Phase II Randomised Controlled Trial Of The Effects Of Parenteral Fish Oil Emulsion On Pro And Anti Inflammatory Markers And Clinical Outcome In Critically Ill Septic Patients In Intensive Care Unit

Introduction:

Sepsis is a leading cause of mortality in critically ill patients on the intensive care unit (ICU). Death from sepsis in the ICU is frequently preceded by the development of multiple organ failure as a result of uncontrolled inflammation. Treatment with omega- 3 fish oil has been demonstrated to attenuate the effects of uncontrolled inflammation and may be clinically beneficial in reducing morbidity from organ dysfunction.

Trial design:

A phase 2 randomised controlled trial investigating the effects of parenteral omega-3 on critically ill patients in ICU in a single institution.

Methods:

Participants: Consecutive patients with sepsis were considered for the trial. Sepsis was defined as the presence of a known or suspected infection and two or more SIRS criteria (Systemic inflammatory response syndrome).

Interventions: 60 patients were randomised to receive either parenteral fish oil (FO) and standard medical care or standard medical care only.

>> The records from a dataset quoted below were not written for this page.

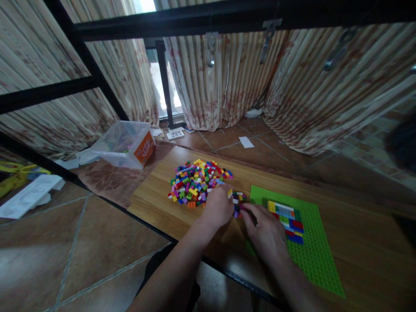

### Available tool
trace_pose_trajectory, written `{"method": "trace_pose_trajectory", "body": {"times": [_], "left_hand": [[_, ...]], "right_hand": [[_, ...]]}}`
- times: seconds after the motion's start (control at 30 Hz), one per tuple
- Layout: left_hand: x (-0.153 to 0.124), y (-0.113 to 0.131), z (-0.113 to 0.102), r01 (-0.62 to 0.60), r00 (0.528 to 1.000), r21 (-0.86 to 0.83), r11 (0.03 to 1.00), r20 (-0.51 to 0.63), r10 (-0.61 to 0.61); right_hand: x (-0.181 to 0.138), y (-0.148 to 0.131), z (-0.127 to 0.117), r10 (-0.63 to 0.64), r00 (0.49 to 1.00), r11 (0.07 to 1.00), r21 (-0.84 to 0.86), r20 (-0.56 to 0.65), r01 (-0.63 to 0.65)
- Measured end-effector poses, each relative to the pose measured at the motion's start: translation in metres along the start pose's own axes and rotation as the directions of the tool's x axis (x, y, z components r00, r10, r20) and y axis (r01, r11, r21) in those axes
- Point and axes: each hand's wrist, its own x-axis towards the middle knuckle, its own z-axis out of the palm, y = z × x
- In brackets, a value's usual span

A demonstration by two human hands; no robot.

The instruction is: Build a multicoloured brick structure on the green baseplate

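A heap of small multicoloured toy bricks (191,182) lies on the wooden table. My left hand (219,206) is closed at the heap's right edge, with a yellow brick (230,193) at its fingertips. Just right of it is a smaller cluster of bricks (239,197). Fingers of my right hand (268,232) reach into that cluster, bent together around a spot where any piece is too small to name. Beside the right hand, a green baseplate (320,251) carries a block of joined bricks (286,211) in yellow, red, white and blue; the hand covers part of it.
The wooden table (149,190) has a dark front edge. Beyond its left end, a clear plastic box (121,147) with an orange label stands on a rug. Black metal bars (182,21) cross above, with curtains (201,86) behind. White paper (246,142) lies on the tiled floor.
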Motion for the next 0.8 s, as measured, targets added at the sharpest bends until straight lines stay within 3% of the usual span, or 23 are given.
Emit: {"method": "trace_pose_trajectory", "body": {"times": [0.27, 0.53, 0.63, 0.73, 0.8], "left_hand": [[-0.005, 0.001, -0.005, 0.015, 0.999, 0.101, 0.995, 0.027, -0.017], [-0.004, -0.017, -0.022, -0.059, 0.998, 0.028, 0.998, 0.006, 0.059], [-0.002, -0.030, -0.039, 0.045, 0.996, -0.015, 0.999, -0.079, -0.046], [-0.002, -0.045, -0.062, 0.253, 0.944, 0.042, 0.966, -0.228, -0.238], [-0.005, -0.054, -0.076, 0.336, 0.921, 0.117, 0.934, -0.248, -0.301]], "right_hand": [[0.001, 0.002, -0.003, 0.020, 0.999, 0.997, 0.074, -0.034, -0.017], [0.002, 0.000, -0.008, 0.039, 0.998, 0.991, 0.131, -0.039, -0.034], [0.000, 0.000, -0.009, 0.029, 0.998, 0.989, 0.150, -0.048, -0.021], [-0.002, 0.000, -0.011, 0.016, 0.998, 0.989, 0.148, -0.064, -0.006], [-0.003, -0.001, -0.013, 0.013, 0.998, 0.989, 0.151, -0.065, -0.003]]}}
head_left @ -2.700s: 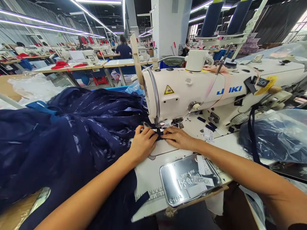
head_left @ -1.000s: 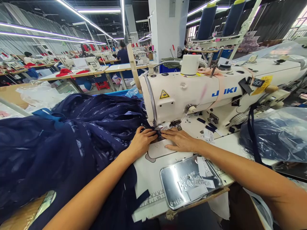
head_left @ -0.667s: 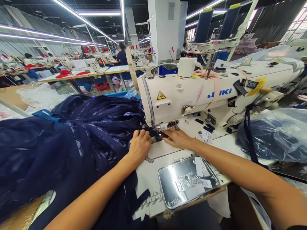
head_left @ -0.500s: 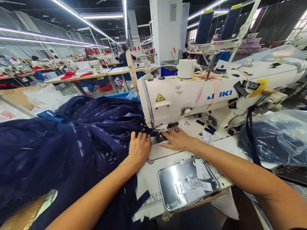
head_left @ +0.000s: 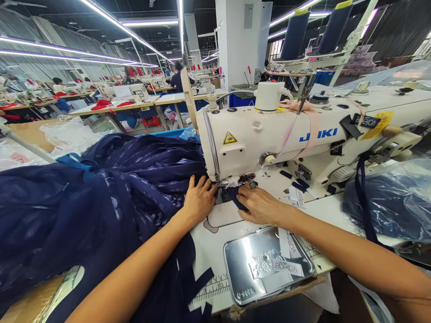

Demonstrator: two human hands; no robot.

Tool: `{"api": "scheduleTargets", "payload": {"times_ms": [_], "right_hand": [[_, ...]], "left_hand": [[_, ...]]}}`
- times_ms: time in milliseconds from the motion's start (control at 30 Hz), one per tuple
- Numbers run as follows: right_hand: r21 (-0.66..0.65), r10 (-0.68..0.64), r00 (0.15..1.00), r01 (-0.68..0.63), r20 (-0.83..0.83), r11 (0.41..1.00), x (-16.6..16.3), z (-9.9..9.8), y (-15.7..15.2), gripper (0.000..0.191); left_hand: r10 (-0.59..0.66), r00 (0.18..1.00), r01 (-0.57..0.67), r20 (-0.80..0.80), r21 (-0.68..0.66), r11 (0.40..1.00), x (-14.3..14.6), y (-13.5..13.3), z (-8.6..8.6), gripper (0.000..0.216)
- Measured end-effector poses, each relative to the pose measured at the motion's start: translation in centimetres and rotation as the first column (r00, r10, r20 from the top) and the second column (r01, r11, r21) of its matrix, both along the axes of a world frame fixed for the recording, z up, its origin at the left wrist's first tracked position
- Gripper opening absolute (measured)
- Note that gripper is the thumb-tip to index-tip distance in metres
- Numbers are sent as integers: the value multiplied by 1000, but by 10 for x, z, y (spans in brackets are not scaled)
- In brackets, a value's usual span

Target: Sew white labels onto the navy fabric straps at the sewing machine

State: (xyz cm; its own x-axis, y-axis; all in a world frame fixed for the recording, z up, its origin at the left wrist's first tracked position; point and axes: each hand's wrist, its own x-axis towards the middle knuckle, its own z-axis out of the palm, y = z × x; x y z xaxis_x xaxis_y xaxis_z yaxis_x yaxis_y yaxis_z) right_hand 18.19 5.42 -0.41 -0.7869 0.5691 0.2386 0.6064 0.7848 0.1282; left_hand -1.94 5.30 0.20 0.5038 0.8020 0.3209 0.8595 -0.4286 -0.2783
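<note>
Away from the sewing machine [head_left: 235,141], the right hand [head_left: 258,204] had been drawn slightly, while the left hand [head_left: 200,199] had been brought nearer its needle. Both were partly curled; whether navy cloth [head_left: 236,197], laid between them, was pinched could not be told. Navy fabric [head_left: 144,179] was heaped beside the left.
</note>
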Motion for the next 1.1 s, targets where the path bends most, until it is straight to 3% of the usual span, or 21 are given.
{"api": "scheduleTargets", "payload": {"times_ms": [1100], "right_hand": [[47,-92,996,92,0,995,-22,-5,-9,42]], "left_hand": [[26,999,-26,32,-13,1000,3,16,-4,24]]}}
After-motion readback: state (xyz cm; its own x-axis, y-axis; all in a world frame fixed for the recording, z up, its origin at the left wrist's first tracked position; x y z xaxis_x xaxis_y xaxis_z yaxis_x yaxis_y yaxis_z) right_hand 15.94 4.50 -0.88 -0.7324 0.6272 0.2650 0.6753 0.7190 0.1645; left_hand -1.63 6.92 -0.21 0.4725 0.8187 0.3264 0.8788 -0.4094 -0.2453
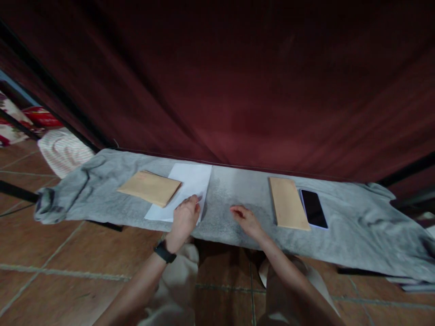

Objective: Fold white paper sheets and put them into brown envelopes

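My left hand (186,213), a dark band on its wrist, is at the right edge of the white paper (192,177). Its fingers are curled together and seem to pinch the paper's edge; the fingertips are partly hidden. My right hand (247,221) is over the grey cloth (234,188), fingers bent and drawn together, with nothing visible in them. A stack of brown envelopes (149,187) overlaps the paper's left part. To the right of my right hand lies another brown envelope or stack (288,203), with a dark-screened phone (313,208) beside it.
The grey cloth covers a long, narrow bench or table. Behind it hangs a dark red curtain (238,99). A striped white cloth (68,151) and dark metal bars (18,192) are at the left. Below is a brown tiled floor (102,253).
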A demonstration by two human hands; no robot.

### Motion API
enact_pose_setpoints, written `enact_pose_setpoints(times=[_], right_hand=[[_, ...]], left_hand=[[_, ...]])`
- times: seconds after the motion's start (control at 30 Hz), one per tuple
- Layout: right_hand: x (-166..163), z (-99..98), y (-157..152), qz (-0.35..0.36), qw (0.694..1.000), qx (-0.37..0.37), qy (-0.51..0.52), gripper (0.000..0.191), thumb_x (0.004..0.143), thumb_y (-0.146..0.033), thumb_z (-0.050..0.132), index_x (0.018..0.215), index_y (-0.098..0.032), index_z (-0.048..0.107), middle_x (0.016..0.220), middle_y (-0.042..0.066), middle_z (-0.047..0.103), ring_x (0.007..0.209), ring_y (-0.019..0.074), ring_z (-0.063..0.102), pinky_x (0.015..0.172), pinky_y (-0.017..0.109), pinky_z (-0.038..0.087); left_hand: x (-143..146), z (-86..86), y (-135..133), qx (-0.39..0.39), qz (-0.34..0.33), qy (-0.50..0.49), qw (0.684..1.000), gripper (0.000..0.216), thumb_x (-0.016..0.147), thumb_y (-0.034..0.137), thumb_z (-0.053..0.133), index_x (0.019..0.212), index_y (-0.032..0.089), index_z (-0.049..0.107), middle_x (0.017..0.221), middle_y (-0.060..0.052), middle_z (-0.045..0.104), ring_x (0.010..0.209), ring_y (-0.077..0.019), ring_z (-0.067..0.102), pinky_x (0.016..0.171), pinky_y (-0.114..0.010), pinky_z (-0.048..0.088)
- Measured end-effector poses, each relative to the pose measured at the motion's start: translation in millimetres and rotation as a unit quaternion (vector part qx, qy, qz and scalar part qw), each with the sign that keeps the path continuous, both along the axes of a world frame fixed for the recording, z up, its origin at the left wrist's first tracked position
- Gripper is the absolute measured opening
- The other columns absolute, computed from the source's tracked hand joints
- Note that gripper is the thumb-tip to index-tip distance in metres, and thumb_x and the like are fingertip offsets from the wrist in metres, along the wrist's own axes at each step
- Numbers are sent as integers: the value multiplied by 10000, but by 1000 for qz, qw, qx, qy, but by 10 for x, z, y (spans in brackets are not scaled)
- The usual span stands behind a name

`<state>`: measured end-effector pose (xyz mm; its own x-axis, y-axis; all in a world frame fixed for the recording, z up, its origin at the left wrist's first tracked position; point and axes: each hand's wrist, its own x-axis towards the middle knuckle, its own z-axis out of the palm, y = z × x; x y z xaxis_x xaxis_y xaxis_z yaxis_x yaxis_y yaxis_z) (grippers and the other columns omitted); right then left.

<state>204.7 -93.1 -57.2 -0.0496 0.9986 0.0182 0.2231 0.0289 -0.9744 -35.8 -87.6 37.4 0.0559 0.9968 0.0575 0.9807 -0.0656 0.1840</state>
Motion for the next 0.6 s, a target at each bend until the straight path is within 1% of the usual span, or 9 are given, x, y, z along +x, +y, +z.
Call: enact_pose_setpoints(times=[0.07,0.1,0.17,0.23,0.3,0.37,0.43,0.53,0.6], right_hand=[[14,64,15,-26,995,-54,75,128,836,-368,647,890,-294,737,898,8,762,820,195,694,796,346,562],[27,110,24,-38,987,-88,130,149,835,-411,662,886,-289,731,882,15,760,803,198,695,766,342,567],[68,216,40,-51,960,-144,235,260,832,-511,669,923,-272,717,875,35,758,785,207,702,723,341,575],[124,317,48,-55,936,-170,304,383,828,-593,649,993,-251,697,882,50,757,785,214,710,712,347,583],[190,385,48,-60,923,-177,337,419,805,-605,658,1003,-236,683,844,42,746,742,203,702,679,330,578],[259,405,40,-78,923,-169,337,365,727,-519,744,946,-234,683,788,16,730,688,181,678,629,290,552],[335,386,33,-104,935,-139,308,335,623,-398,801,892,-233,690,767,-1,724,677,175,659,611,269,526],[476,313,38,-141,961,-91,219,331,571,-353,748,868,-214,704,767,6,728,697,188,656,626,276,515],[587,251,55,-161,970,-80,161,352,584,-377,688,889,-203,709,740,7,719,669,185,645,604,274,500]], left_hand=[[186,111,-14,29,-39,-3,999,206,970,167,449,1098,181,610,996,-87,722,917,-222,694,762,-310,492],[298,154,-29,37,-61,-3,997,202,965,155,451,1086,180,610,983,-89,719,912,-225,692,769,-315,495],[545,196,-78,48,-120,0,992,193,956,139,459,1059,183,617,959,-88,715,906,-233,691,782,-329,500],[799,167,-150,50,-171,10,984,195,947,126,467,1052,182,622,940,-89,715,890,-243,692,772,-342,507],[1032,86,-241,49,-216,13,975,230,942,106,469,1101,177,618,965,-95,719,913,-247,695,773,-349,514],[1220,-8,-338,46,-259,6,965,258,932,83,482,1137,172,610,1018,-107,721,973,-244,693,802,-348,518],[1342,-77,-417,31,-291,-14,956,234,942,97,495,1129,177,611,1035,-104,723,1001,-236,690,826,-343,519],[1375,-111,-423,-23,-312,-92,945,126,974,281,562,1054,210,629,1030,-68,732,983,-220,695,840,-329,528],[1298,-116,-309,-45,-291,-152,944,190,966,391,587,1052,228,636,1066,-49,735,1002,-215,694,865,-325,536]])
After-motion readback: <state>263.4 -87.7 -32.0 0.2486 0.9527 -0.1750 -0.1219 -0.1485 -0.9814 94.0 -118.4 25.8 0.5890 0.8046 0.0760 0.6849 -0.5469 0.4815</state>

Hypothesis: Administration of omega 3 fish oil emulsion will not alter the level of proinflammatory and anti-inflammatory markers in critically ill patients with sepsis on Intensive Care Unit as compared to controls.

Outcome: The primary outcome measure was the effect of omega-3 on various inflammatory markers including cytokine, complement, resolvins and protectins (measured using ELISA, LC-MS). The secondary outcome measure was clinical benefit measured using SOFA score and 28-day mortality. Cytokines and complement were analysed used ELISA. Resolvins & protectins were analysed using LC-MS. Data was analysed using Strata statistical tool.

Results:

Sixty patients were included in the study, 30 in the control group and 30 in the treatment group. The baseline demographics were matched for the two cohorts. A significant increase (p=0.001) was detected in the concentration of pro-inflammatory mediators PGE2, PGF2a, TXB2 in the control group while the anti-inflammatory mediators 4HDHA, 17HDHA were significantly higher in the FO group (p=0.01). Omega-3 significantly reduced IL-17 in FO group (p=0.035). Also, the concentration of other pro-inflammatory cytokines (E-selectin, VCAM, ICAM, TNFR1, TNF-α, IL-17, IL-12, IL-6, IL-1b) were reduced in the FO group. Omega-3 improved outcomes in C3 depleted patients by 50%. Patients treated with parenteral fish oil were associated with a significant reduction in new organ dysfunction (delta-SOFA 2.2±2.2 vs. 1.0±1.5, p=0.005 and maximum-SOFA 10.1±4.2 vs. 8.1±3.2, p=0.041). Patients treated with fish oil demonstrated a reduction in 28-day mortality (26% in control vs 13% in FO, p=0.19).

Conclusion:

This study has demonstrated that omega-3 altered the concentrations of various pro and anti-inflammatory mediators significantly resulting in clinical benefit. It was safe in critically ill septic patients in ICU.